Line by line, copy the data below exactly.

■ ■ ■

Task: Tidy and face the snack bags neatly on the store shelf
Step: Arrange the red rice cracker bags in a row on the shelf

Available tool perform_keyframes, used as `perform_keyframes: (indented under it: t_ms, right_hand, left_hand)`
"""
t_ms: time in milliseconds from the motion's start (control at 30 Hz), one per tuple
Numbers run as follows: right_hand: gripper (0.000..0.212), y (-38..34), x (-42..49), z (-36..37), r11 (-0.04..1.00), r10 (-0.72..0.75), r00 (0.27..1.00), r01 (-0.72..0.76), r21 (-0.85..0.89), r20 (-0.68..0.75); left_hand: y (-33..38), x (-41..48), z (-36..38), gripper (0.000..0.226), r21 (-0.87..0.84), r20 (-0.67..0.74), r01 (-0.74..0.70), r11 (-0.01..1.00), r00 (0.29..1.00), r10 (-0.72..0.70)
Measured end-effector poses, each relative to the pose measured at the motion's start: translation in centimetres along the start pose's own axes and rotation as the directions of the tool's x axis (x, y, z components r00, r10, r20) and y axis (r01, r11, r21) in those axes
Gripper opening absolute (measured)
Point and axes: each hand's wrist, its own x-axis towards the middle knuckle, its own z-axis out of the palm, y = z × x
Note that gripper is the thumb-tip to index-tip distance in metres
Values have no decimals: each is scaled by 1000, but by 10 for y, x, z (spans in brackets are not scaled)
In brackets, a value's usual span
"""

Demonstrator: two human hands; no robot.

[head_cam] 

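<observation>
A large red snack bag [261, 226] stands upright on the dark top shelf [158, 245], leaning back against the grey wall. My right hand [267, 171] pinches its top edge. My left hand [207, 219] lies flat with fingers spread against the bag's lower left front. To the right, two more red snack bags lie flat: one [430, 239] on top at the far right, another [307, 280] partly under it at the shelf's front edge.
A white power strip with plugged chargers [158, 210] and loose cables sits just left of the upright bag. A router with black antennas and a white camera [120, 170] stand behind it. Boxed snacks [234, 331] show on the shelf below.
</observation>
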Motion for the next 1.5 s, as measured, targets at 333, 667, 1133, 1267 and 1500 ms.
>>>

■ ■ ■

## SOLUTION TO THIS EXERCISE
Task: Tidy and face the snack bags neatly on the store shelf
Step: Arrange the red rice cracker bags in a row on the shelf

Available tool perform_keyframes, used as `perform_keyframes: (indented under it: t_ms, right_hand, left_hand)`
"""
t_ms: time in milliseconds from the motion's start (control at 30 Hz), one per tuple
Numbers run as follows: right_hand: gripper (0.000..0.212), y (-38..34), x (-42..49), z (-36..37), r11 (-0.04..1.00), r10 (-0.72..0.75), r00 (0.27..1.00), r01 (-0.72..0.76), r21 (-0.85..0.89), r20 (-0.68..0.75); left_hand: y (-33..38), x (-41..48), z (-36..38), gripper (0.000..0.226), r21 (-0.87..0.84), r20 (-0.67..0.74), r01 (-0.74..0.70), r11 (-0.01..1.00), r00 (0.29..1.00), r10 (-0.72..0.70)
Measured end-effector poses, each relative to the pose measured at the motion's start: translation in centimetres along the start pose's own axes and rotation as the directions of the tool's x axis (x, y, z components r00, r10, r20) and y axis (r01, r11, r21) in those axes
Gripper opening absolute (measured)
Point and axes: each hand's wrist, its own x-axis towards the middle knuckle, its own z-axis out of the palm, y = z × x
Note that gripper is the thumb-tip to index-tip distance in metres
Values have no decimals: each is scaled by 1000, but by 10 for y, x, z (spans in brackets are not scaled)
In brackets, a value's usual span
"""

Demonstrator: two human hands; no robot.

[head_cam] 

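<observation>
A large red snack bag [261, 226] stands upright on the dark top shelf [158, 245], leaning back against the grey wall. My right hand [267, 171] pinches its top edge. My left hand [207, 219] lies flat with fingers spread against the bag's lower left front. To the right, two more red snack bags lie flat: one [430, 239] on top at the far right, another [307, 280] partly under it at the shelf's front edge.
A white power strip with plugged chargers [158, 210] and loose cables sits just left of the upright bag. A router with black antennas and a white camera [120, 170] stand behind it. Boxed snacks [234, 331] show on the shelf below.
</observation>
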Motion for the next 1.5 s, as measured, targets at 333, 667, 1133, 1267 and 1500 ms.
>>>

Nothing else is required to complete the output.